Skip every image and restate the data word for word.

(DATA SECTION Opens)

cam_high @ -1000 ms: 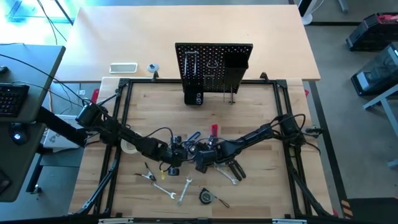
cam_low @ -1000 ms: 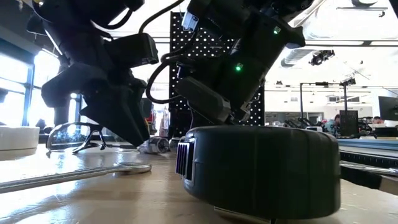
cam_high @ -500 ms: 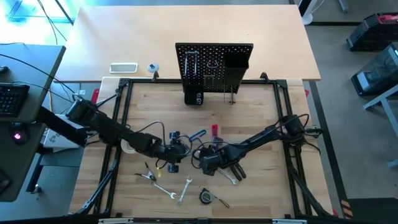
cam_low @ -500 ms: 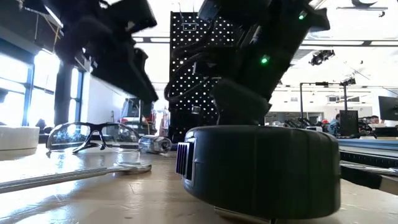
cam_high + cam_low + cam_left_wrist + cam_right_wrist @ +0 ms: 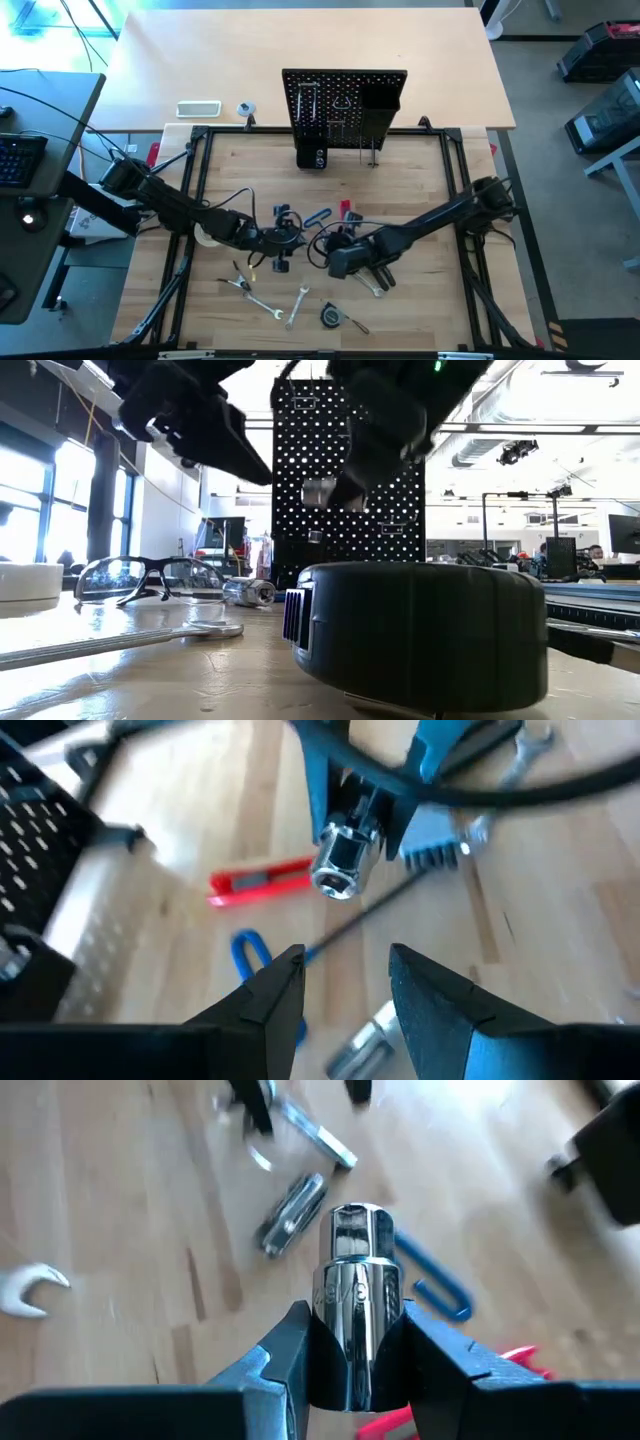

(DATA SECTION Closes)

*REPLY*:
cam_high @ -1000 ms: 
cam_low @ -1000 ms: 
cam_high @ -500 ms: 
cam_low @ -500 ms: 
cam_high + cam_low + cam_left_wrist + cam_right_wrist @ +0 ms: 

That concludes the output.